- Directions
Please work out how many lines in the entries below include the string "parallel", and reply with the number alone.

- Supplied data
□ □ □ □ □

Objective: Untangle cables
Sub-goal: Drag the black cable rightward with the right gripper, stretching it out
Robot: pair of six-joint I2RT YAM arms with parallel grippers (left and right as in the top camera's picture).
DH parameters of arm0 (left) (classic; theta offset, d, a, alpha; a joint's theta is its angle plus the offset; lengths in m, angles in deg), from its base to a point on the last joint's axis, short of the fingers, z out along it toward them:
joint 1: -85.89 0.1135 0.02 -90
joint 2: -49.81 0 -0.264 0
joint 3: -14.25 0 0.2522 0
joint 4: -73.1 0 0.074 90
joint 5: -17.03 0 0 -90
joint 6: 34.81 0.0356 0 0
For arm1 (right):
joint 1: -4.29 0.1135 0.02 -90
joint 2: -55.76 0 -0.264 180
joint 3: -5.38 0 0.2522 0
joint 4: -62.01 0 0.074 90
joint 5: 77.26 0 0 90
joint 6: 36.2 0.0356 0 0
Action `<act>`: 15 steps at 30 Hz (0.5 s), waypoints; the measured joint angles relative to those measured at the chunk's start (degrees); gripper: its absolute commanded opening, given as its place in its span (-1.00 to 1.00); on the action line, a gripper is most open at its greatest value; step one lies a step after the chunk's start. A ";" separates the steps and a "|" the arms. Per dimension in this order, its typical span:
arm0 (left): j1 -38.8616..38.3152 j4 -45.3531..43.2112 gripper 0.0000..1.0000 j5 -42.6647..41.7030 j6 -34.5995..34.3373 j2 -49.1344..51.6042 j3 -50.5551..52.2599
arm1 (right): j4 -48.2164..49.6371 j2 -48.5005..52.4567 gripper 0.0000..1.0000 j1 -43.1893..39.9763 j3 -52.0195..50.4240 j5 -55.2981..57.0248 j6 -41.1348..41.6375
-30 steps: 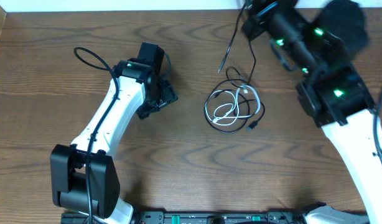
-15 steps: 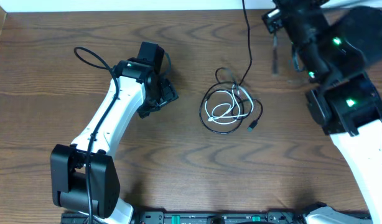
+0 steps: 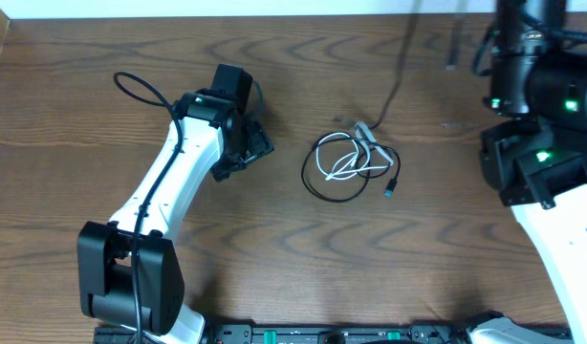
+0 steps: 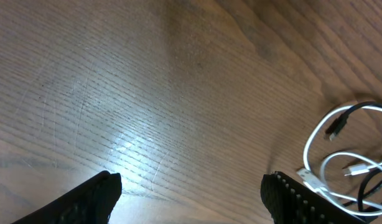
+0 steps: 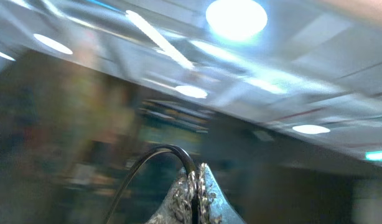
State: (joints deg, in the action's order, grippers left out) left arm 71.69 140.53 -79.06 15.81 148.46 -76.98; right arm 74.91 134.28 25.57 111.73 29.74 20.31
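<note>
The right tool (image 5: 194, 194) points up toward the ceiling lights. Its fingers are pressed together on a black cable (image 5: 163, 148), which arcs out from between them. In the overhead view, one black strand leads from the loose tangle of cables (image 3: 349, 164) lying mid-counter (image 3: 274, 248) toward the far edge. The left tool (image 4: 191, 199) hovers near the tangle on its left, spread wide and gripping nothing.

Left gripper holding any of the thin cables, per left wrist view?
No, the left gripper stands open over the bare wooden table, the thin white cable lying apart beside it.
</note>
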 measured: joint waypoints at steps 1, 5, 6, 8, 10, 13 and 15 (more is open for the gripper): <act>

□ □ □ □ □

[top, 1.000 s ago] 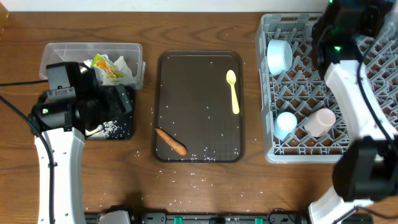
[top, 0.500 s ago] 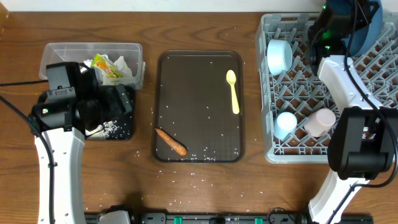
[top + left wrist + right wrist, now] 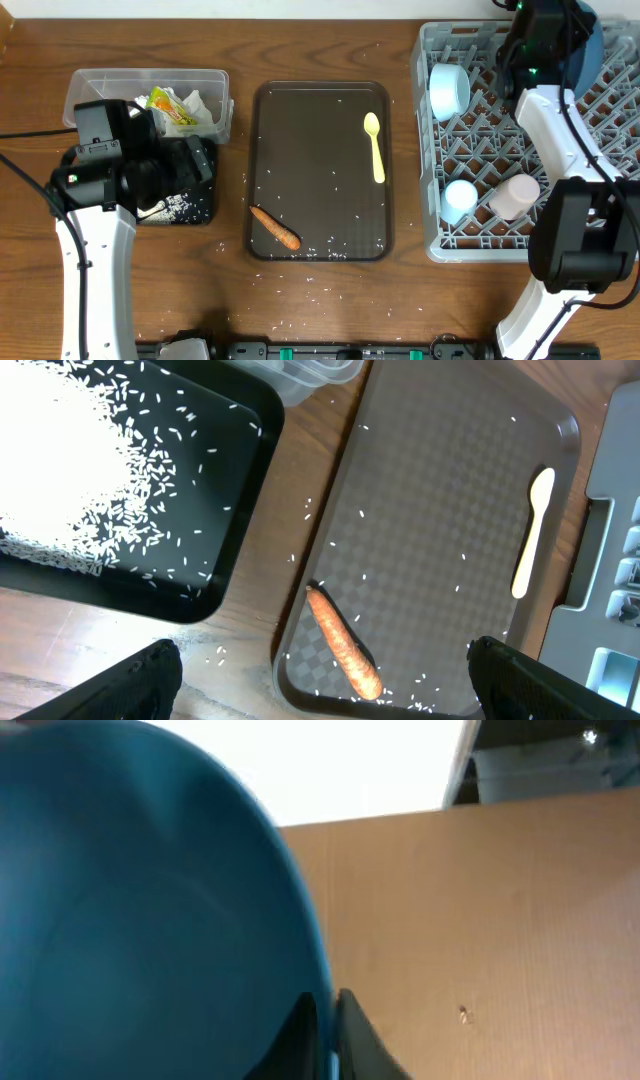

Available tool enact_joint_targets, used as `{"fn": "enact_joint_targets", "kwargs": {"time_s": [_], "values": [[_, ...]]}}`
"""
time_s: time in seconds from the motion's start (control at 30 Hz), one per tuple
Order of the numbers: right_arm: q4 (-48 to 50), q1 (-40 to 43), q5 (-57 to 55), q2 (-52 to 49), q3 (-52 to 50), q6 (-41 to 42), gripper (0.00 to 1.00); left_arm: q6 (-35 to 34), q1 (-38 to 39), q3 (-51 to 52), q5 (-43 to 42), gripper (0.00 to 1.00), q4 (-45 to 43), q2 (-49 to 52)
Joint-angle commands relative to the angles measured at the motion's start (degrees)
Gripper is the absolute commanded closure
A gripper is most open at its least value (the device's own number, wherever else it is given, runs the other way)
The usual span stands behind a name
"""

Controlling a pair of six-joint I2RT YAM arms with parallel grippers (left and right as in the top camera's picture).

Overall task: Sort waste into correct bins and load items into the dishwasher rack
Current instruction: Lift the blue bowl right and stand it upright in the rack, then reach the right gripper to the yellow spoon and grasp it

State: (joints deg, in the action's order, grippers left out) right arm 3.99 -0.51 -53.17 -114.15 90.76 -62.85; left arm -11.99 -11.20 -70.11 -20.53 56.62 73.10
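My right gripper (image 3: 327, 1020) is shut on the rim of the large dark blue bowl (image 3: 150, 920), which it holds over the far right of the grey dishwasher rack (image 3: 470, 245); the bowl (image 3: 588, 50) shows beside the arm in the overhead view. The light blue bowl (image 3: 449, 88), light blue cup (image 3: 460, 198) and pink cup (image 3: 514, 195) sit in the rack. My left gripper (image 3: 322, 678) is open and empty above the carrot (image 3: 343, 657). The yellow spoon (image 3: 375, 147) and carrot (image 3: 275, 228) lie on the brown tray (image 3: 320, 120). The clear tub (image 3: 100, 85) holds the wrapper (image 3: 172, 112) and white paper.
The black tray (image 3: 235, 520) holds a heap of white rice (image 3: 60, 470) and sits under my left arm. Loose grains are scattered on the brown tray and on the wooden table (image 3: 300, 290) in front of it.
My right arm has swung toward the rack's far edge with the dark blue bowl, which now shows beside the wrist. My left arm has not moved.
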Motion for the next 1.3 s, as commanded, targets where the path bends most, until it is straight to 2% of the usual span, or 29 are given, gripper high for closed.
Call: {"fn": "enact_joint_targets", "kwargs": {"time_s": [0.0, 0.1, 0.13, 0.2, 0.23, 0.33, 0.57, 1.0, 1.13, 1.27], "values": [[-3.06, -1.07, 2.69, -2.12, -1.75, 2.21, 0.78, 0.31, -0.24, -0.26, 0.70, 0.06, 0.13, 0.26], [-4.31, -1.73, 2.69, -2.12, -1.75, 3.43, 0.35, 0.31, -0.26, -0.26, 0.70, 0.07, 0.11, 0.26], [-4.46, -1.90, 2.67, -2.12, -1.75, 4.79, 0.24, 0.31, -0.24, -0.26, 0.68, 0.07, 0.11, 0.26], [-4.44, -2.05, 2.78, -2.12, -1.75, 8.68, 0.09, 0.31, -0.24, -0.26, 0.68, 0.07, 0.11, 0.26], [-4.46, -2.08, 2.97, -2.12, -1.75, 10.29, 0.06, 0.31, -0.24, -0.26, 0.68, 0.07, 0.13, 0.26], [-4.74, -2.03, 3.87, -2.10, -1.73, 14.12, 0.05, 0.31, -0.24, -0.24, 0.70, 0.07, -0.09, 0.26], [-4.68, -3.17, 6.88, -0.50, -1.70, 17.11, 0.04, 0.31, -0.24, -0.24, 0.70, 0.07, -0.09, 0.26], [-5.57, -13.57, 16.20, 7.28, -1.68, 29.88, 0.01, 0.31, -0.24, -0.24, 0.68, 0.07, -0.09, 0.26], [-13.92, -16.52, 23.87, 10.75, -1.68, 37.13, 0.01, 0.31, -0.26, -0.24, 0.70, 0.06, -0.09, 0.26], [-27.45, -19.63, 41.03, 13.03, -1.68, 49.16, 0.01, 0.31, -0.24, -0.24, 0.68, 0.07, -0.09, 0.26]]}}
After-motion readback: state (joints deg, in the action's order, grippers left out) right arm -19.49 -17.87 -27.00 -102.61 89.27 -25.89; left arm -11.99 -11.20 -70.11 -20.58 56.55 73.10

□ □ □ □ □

- Completed exercise
2